By Shafi Rahman
In the era of Big Data analytics, it is fairly common to dismiss segmentation as an old methodology with minimal, if any, role to play in customer-centric decisioning. A majority of segmentation techniques are descriptive in nature and hence fail to capture the imagination of those who desire to use the latest techniques in modern crystal-ball gazing. That’s because people still think of relatively simple segmentation methods — in fact, there is a vital role for more advanced segmentation.
Segmentation of Old
The oldest technique is grouping customers based on their demographic traits. Slightly more sophisticated segmentation techniques use value dimensions instead of demographic traits. These involve identification of one or more value dimensions, followed by dividing each of the dimensions into bins, usually of equal volumes. For instance, a retailer could describe its customers by deciling them first on their yearly spend and then deciling them on total number of trips, thus giving 100 micro-segments. These techniques are relatively easy to develop and very useful for descriptive reporting and monitoring, but usually don’t provide insights beyond that point.

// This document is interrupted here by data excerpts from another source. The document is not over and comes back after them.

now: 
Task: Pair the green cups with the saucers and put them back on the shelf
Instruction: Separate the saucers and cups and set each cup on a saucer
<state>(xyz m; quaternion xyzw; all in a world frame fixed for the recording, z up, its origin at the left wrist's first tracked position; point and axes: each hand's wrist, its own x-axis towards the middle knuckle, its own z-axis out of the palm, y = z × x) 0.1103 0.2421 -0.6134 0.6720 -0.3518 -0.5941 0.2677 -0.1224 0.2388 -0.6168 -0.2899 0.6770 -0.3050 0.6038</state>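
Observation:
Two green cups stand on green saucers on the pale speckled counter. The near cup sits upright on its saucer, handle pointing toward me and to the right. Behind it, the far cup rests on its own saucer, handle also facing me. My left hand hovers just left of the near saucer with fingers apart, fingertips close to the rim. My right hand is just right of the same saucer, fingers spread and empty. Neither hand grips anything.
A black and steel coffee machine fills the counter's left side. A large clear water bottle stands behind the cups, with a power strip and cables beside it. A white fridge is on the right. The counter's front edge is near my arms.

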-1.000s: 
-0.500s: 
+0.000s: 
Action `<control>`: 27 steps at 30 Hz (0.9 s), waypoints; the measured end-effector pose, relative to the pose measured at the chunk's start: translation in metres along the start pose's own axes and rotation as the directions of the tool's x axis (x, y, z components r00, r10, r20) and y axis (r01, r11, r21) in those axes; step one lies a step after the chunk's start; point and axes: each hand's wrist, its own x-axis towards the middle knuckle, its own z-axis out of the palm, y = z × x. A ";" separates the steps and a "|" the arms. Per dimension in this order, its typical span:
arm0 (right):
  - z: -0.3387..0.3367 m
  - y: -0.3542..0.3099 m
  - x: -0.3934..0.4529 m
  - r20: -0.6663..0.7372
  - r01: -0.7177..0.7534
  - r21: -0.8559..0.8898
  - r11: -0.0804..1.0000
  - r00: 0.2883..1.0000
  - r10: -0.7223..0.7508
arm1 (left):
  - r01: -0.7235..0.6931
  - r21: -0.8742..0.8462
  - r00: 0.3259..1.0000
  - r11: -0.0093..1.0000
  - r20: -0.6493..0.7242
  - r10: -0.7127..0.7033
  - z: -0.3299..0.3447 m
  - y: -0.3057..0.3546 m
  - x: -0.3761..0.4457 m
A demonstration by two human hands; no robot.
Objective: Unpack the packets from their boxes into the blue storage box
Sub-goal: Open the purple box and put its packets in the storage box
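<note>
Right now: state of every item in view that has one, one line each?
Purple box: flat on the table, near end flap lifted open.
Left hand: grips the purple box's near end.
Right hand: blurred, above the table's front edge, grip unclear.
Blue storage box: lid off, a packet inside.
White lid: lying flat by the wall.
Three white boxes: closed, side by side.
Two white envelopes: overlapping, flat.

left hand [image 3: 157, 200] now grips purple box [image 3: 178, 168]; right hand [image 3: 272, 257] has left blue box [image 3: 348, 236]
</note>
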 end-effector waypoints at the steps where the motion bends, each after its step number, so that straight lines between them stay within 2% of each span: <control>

An improvement over these approaches is to use behavioral dimensions along with value dimensions. This allows identification of groups of customers who are behaviorally similar but differ in values, or vice versa. The approach necessitates using a data-driven technique to identify segments of customers, usually k-means clustering. The segments are much more nuanced and allow identification of the factors that generate customer value. Armed with this knowledge, sophisticated marketers use external stimuli to influence customer behavior to generate higher values. Still, these segments are not actionable, as they do not differentiate customers based on future outcomes. Another challenge faced is that k-means presupposes the number of segments and this often involves poor guesswork.
Segmentation in the Big Data World
Our approach overcomes these limitations using very powerful innovations. Using a genetic algorithm-based search technique, the optimal number of customer segments is identified. These segments have minimal overlap across segments and minimal separation within the segments. The segments are designed to provide maximal separation on certain predetermined dimensions, called the relevance-drivers. The relevance-drivers are used only during segment identification but are not needed for scoring. Hence, these are ideally suited for defining future performance metrics like future risk or future revenue.
Using our segments, an organization can not only identify behaviorally distinct groups which also differ in their historical value to the organization, but can also predict future desired outcomes like risk and revenue. Appropriate actions can then be identified for each segment based on their historic behavior and value, and expected future outcomes. These segments can be used in lieu of more expensive combinations of predictive models for tailor-made customer-oriented actions when the number of customers or accounts is relatively low, usually under a few million. These segments not only provide a powerful way of describing actionable segments for all sizes of organizations, but also provide a cheaper way to execute 1:1 customer-centric actions for small and mid-size organizations.